Les mouches

Publié le par Denis

Les mouches

Les mouches


Il est tout couvert de baisers, 
le petit garçon au ventre rond.
De baisers gourmands de mouches dodues. 

C’est sa petite soeur qui le tient contre elle
et qui les chasse délicatement 
car sa maman a beaucoup marché.

Elle a vu venir à elle la famine
qui a suivi le convoi des mercenaires.
Alors elle a fui son village percé de balles 

avec ses enfants et une chèvre
pour donner au plus petit le lait
que ses seins fatigués lui refusaient.

Mais la chèvre a été mangée
par d’autres qui avaient faim comme elle.
Ils lui ont laissé quelques morceaux. 

Les mouches se plaisent bien 
sur ces restes, au milieu des réfugiés
dans ce camp improvisé du Darfour.

Elle aura eu la force d’y dresser une tente
pour s’abriter, avec l’aide de ses voisins,
issus de son village où sont nés ses enfants. 

Elle espère que son mari aura été enseveli,
par les assassins venus de cette région du Sahel 
où il ne pousse plus rien que la haine. 

Ici est venue une femme en blanc avec un ruban.
Onze centimètres ; la couleur rouge critique indique
le périmètre brachial d’un enfant sévèrement malnutri. 

Depuis, elle a reçu de quelques mains blanches
une pâte qu’elle glisse entre ses gencives encore roses
et que se disputent quelques mouches grises.

L’avenir pour elle se résume à la couleur du ruban
et aux quelques morceaux de charbon de bois
qu’elle glane au cul des charrettes remontant l’ornière. 

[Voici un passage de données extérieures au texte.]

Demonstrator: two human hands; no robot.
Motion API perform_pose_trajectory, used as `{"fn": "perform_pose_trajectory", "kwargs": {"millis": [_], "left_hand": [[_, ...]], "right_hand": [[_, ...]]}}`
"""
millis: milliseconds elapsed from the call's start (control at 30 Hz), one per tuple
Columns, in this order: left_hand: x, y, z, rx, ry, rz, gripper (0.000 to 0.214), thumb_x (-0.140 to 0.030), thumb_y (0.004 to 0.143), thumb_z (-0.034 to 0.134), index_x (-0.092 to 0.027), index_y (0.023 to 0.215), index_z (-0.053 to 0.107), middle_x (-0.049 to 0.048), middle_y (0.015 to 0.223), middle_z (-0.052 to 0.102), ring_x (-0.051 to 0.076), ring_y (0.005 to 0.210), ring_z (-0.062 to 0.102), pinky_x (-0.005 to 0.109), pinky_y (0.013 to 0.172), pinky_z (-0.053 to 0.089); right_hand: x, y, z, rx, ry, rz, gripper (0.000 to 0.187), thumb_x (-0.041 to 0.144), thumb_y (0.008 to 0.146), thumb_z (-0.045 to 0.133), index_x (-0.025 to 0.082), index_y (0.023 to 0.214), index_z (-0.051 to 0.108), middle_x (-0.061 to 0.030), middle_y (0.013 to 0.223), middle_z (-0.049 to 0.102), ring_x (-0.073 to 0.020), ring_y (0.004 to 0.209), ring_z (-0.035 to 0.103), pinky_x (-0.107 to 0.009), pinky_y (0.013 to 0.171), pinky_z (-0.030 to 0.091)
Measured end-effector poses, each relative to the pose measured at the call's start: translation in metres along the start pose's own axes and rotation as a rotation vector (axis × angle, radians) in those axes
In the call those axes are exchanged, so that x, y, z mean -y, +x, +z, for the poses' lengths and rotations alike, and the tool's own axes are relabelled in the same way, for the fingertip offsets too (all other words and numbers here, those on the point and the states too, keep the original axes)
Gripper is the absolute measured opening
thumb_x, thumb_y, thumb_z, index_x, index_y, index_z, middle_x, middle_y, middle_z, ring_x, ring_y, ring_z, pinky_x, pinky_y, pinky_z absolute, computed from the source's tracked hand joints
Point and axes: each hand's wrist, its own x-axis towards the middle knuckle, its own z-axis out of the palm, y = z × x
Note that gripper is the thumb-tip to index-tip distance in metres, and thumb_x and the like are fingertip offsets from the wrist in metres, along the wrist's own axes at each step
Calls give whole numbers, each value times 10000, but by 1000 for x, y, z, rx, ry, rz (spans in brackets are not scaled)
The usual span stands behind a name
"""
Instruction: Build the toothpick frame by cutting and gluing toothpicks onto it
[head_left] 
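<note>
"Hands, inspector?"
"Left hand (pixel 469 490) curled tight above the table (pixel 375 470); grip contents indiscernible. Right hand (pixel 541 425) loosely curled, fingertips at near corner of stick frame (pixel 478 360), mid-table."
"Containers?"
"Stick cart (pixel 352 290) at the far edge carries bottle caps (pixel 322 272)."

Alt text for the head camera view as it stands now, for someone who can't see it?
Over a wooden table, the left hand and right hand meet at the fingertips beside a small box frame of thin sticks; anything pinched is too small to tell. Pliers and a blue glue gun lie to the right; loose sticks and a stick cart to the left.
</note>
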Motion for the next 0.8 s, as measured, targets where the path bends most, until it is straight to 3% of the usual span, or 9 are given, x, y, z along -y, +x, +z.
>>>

Elle n’a d’autres soucis que de nourrir les siens
et si parfois l’effleure la question du sens de tout ça
Elle s'applique à la chasser, comme elle le fait des mouches. 

Avoir donné la vie l’oblige. C’est ainsi et c’est tout.
Pas de frontière entre son corps et celui de ses enfants
Leur faim crée en elle un vide qu’elle se doit de combler. 

Alors elle va de son pas décidé au-devant de l’adversité
glanant ici un tapis, là un seau ou un chasse-mouche,
recevant le plus souvent une simple parole bienveillante. 

Un jour, on lui demandera comment a-t-elle fait
pour les sauver et n’en perdre aucun,
malgré le choléra qui s'était invité dans l’eau du puits.  

Elle ne pourra pas répondre et baissera la tête. 
Car elle ne le sait pas elle-même.
Trop de bourdonnement de mouches l’assailleront.

Tout juste dira-t-elle sa gratitude à ceux qui l’ont aidée 
et permis à son fils d’être le chirurgien qu’il est devenu
et à sa fille d’être l’inspiratrice d’une loi en faveur des femmes. 

Elle ne revendiquera rien pour elle que son statut de mère
qui aura aimé les siens d’un amour qui la dépasse
et lui permet aujourd’hui de comprendre les assassins et les mouches.